### [Action item]
If a line in the entries below holds the string "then", copy it.

### [Data for review]
§
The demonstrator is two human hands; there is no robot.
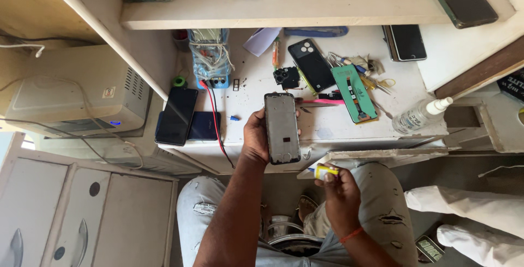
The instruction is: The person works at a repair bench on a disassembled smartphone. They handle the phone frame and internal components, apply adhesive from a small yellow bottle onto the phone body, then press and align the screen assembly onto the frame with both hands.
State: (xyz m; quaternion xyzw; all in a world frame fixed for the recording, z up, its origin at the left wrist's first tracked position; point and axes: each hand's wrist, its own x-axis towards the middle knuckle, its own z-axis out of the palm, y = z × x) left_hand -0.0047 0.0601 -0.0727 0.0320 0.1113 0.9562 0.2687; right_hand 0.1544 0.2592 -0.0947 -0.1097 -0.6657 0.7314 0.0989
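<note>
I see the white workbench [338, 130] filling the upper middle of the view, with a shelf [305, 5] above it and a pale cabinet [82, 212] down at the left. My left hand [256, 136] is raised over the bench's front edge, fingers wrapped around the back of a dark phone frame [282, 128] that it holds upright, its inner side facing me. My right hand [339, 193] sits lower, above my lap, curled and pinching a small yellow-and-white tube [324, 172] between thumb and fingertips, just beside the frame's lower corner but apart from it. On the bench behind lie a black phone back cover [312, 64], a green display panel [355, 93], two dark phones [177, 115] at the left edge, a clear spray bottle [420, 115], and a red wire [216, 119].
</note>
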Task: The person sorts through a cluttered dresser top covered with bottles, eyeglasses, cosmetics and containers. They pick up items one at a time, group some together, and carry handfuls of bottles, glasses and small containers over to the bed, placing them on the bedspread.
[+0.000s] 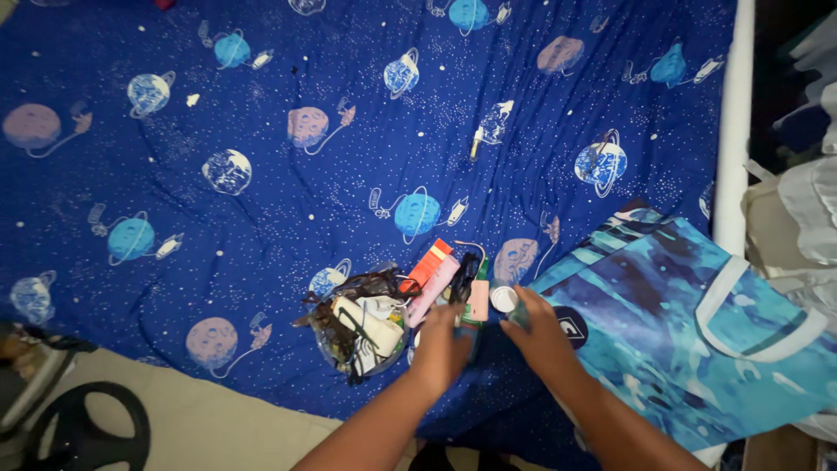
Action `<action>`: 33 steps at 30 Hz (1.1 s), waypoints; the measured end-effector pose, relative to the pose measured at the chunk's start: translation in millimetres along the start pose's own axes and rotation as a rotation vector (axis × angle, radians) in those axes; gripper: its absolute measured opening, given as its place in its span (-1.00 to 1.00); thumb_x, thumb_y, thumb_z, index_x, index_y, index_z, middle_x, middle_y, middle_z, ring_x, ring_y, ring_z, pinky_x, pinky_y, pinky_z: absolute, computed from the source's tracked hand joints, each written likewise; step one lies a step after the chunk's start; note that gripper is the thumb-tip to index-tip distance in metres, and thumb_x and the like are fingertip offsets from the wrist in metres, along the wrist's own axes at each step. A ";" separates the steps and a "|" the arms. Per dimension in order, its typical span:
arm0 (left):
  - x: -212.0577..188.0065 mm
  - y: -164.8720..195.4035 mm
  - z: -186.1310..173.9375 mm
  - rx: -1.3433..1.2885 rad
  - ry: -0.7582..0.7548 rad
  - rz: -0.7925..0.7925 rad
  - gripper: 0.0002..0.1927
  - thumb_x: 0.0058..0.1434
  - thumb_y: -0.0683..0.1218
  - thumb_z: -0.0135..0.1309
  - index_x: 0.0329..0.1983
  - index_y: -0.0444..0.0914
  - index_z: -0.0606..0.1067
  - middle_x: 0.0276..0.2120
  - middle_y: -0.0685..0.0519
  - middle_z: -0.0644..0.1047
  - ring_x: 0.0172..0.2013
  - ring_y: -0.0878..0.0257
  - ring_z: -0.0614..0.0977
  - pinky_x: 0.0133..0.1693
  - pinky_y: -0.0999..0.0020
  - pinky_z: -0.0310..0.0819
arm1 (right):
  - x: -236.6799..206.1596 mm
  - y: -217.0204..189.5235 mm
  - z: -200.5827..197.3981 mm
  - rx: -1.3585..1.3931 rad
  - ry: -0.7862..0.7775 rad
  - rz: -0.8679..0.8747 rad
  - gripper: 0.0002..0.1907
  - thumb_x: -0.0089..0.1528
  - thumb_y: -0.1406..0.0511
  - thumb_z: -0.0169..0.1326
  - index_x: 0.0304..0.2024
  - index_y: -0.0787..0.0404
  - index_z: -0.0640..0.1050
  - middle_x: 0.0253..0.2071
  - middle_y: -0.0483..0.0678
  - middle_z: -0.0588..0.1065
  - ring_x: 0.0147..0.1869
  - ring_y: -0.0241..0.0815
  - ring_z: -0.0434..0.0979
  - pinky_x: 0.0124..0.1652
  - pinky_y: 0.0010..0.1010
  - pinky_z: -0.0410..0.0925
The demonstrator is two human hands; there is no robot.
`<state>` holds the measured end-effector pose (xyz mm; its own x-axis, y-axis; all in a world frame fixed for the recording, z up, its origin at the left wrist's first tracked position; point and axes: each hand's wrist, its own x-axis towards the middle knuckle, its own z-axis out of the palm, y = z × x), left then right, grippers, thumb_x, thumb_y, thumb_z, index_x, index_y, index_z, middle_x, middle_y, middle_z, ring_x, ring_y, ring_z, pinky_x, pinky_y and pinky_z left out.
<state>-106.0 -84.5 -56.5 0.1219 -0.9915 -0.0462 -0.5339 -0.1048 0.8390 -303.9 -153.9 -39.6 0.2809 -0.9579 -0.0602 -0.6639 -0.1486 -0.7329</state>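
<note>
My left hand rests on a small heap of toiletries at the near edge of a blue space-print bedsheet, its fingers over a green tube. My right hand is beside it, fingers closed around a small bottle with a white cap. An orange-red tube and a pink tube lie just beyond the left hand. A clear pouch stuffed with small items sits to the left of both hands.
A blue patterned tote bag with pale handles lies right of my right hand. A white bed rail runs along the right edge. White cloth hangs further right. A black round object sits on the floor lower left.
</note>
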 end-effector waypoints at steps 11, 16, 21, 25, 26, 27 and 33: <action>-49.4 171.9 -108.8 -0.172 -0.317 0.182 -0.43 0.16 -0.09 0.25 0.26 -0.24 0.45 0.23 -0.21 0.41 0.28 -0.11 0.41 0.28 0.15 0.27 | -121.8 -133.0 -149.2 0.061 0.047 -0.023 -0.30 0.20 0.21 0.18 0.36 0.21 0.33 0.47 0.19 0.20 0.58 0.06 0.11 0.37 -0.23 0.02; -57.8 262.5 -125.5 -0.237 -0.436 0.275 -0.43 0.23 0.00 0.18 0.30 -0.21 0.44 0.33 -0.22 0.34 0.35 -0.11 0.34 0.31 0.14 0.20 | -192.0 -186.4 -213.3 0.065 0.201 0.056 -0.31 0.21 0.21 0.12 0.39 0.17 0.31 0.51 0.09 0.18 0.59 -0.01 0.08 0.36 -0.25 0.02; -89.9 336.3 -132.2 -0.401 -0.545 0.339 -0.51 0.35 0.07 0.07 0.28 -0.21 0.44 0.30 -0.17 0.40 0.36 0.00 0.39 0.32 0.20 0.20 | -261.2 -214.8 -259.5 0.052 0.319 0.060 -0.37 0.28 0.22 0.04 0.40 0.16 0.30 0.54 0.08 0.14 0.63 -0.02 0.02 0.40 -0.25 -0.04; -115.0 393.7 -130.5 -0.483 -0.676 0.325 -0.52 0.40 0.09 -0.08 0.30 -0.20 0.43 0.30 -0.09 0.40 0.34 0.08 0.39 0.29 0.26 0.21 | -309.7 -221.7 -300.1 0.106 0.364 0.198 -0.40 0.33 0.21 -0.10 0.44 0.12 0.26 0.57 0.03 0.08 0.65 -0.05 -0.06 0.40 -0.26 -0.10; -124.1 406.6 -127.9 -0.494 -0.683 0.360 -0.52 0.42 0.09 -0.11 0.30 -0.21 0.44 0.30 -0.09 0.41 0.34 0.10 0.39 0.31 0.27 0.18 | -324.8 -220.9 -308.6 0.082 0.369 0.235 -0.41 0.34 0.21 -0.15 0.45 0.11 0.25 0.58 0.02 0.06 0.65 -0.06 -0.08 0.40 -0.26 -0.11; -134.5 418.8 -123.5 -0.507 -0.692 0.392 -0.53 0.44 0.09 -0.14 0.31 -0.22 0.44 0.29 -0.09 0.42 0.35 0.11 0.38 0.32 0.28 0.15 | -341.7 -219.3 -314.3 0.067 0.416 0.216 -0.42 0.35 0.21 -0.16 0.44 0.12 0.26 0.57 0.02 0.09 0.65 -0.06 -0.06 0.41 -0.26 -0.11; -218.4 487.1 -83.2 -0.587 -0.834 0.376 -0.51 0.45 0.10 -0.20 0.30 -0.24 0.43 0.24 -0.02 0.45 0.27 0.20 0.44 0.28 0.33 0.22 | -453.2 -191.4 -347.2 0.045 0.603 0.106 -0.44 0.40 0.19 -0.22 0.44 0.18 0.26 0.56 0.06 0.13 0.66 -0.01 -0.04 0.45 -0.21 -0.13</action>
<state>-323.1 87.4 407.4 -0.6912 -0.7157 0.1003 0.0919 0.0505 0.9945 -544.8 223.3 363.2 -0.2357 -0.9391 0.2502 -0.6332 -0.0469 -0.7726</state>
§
### [Problem solution]
The instruction is: The person works at a repair bench on a disassembled smartphone. They handle the phone frame and internal components, apply adhesive from a small yellow bottle onto the phone body, then press and align the screen assembly onto the frame with both hands.
`<state>` holds the measured end-effector pose (xyz mm; its own x-axis, y-axis; all in a world frame fixed for the recording, z up, its origin at the left wrist's first tracked position; point and axes: each hand's wrist, its own x-axis towards the middle knuckle, its own z-axis out of the palm, y = z × x), left then right, grippers, thumb_x, thumb_y, thumb_z, index_x, index_y, index_z, middle_x, middle_y, middle_z, ring_x, ring_y, ring_z, pinky_x, pinky_y and pinky_z left out.

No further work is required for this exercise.